▶ Task item:
Collect all lines from the records below that include the word "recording".

(Extracted data entries)
▼▼▼
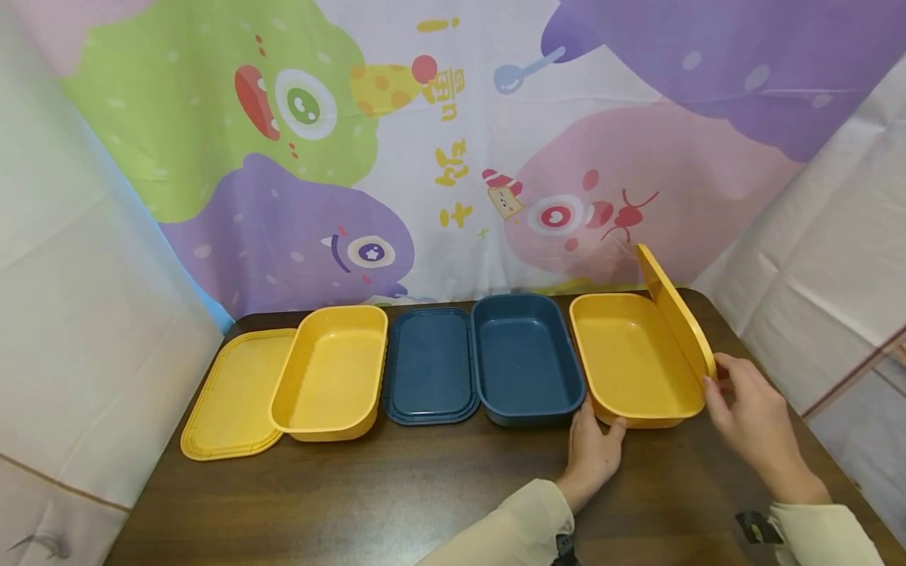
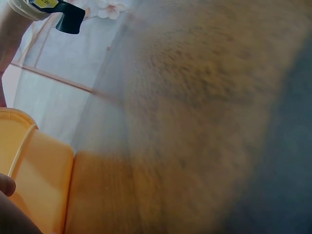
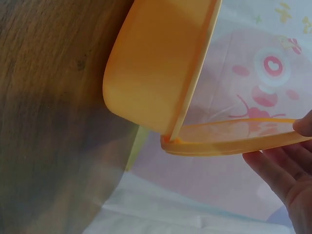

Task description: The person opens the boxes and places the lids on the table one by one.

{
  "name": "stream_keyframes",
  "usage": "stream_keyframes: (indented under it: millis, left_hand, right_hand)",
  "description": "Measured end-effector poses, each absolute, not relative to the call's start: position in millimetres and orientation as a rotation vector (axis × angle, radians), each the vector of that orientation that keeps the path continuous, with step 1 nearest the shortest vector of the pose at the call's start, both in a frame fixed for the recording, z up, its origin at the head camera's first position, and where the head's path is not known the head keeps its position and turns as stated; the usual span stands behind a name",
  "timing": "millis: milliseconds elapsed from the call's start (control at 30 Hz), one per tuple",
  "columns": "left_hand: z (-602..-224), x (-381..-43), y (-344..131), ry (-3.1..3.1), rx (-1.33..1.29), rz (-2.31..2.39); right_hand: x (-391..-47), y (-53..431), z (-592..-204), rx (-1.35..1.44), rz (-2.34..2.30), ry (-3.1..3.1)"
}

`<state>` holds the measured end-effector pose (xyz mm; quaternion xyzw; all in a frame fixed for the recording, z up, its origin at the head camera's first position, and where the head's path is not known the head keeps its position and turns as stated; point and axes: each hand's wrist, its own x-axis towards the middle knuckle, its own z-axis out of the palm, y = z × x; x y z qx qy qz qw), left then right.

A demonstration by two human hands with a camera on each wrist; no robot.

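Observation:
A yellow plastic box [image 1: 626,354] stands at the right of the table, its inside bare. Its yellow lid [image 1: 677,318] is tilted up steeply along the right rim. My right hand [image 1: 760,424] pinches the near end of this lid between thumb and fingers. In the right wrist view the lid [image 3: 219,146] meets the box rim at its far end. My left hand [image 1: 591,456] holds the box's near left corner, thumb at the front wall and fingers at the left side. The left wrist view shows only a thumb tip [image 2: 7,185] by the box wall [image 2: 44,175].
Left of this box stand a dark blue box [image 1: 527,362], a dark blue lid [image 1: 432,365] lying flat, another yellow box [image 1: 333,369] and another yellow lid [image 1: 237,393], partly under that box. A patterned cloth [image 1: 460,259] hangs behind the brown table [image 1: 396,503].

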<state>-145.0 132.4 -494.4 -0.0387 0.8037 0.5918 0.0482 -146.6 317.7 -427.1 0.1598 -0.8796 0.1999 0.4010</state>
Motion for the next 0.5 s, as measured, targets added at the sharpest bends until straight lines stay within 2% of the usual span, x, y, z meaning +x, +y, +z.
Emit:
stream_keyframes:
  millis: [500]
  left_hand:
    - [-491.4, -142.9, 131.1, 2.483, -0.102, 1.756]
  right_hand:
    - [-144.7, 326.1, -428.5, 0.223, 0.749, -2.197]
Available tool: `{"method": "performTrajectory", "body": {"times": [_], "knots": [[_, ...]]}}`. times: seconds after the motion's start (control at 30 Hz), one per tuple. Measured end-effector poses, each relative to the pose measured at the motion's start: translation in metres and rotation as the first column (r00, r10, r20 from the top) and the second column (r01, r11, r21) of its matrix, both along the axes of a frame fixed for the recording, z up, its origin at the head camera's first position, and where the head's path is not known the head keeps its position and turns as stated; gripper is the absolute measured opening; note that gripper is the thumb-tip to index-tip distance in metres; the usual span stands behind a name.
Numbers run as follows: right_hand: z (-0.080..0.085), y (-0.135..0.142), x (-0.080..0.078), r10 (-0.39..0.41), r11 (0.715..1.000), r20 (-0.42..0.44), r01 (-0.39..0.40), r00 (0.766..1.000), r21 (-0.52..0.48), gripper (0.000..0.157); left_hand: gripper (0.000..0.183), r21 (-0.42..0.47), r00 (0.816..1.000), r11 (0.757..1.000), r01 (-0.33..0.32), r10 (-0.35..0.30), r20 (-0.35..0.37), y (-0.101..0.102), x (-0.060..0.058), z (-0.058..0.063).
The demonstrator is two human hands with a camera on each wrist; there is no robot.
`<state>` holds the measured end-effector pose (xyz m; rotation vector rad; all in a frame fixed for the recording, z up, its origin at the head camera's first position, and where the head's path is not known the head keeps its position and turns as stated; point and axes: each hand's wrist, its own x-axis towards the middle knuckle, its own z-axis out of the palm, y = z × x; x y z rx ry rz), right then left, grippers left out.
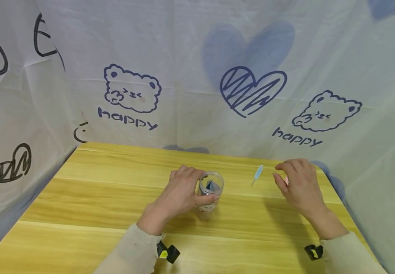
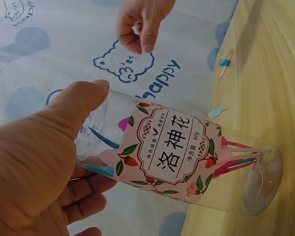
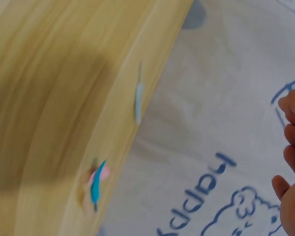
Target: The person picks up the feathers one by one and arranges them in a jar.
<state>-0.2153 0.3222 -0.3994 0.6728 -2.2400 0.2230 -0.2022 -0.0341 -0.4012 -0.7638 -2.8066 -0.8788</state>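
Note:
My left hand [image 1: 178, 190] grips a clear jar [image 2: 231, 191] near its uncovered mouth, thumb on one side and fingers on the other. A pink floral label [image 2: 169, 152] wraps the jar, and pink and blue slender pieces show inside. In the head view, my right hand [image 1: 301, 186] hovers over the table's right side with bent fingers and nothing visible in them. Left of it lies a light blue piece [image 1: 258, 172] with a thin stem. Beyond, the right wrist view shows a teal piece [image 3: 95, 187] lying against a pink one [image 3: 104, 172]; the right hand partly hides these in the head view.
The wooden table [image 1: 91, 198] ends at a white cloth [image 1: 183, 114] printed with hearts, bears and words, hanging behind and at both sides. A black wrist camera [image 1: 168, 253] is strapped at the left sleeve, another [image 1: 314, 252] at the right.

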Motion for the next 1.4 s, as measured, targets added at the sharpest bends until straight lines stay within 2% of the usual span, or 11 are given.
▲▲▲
▶ Task response:
  "description": "Measured end-effector poses, each absolute, not relative to the call's start: position in millimetres and orientation as a rotation vector (axis × angle, radians), each the vector of that orientation that keeps the path continuous, with step 1 nearest the shortest vector of the pose at the call's start, both in a frame fixed for the recording, z up, its origin at the head camera's first position, and where the head's path is not known the head keeps its position and turns as stated; the usual span stands behind a name",
`<state>` holds the measured end-effector pose (xyz mm; quaternion xyzw; all in a frame fixed for the recording, z up, its origin at the head camera's first position, and where the head's path is not known the head keeps its position and turns as stated; point and axes: each hand's wrist, its own x-axis towards the middle knuckle, its own z-axis out of the palm, y = z × x; x y z qx qy qz qw), left then right.
Available tool: `{"method": "performTrajectory", "body": {"times": [_], "knots": [[_, ...]]}}`. times: seconds after the motion's start (control at 30 Hz), one per tuple. Measured end-effector poses, each relative to the pose measured at the motion's start: translation in metres and rotation as the first column (r00, r10, r20 from the top) and the second column (r01, r11, r21) of its matrix, both along the axes of a frame fixed for the recording, z up, its origin at the head camera's first position, and where the head's path is not known the head keeps its position and turns as stated; gripper is the absolute measured opening; note that gripper is the thumb-tip to index-tip distance in metres; the usual span stands behind a name.
`<state>` holds the measured end-effector pose (xyz m; rotation vector rad; all in a frame fixed for the recording, z up, its origin at the head camera's first position, and where the head's path is not known the head keeps its position and turns as stated; point and axes: each hand's wrist, its own x-axis towards the middle knuckle, its own z-axis out of the palm, y = z × x; x y z rx ry rz), right then left, grippers left out.

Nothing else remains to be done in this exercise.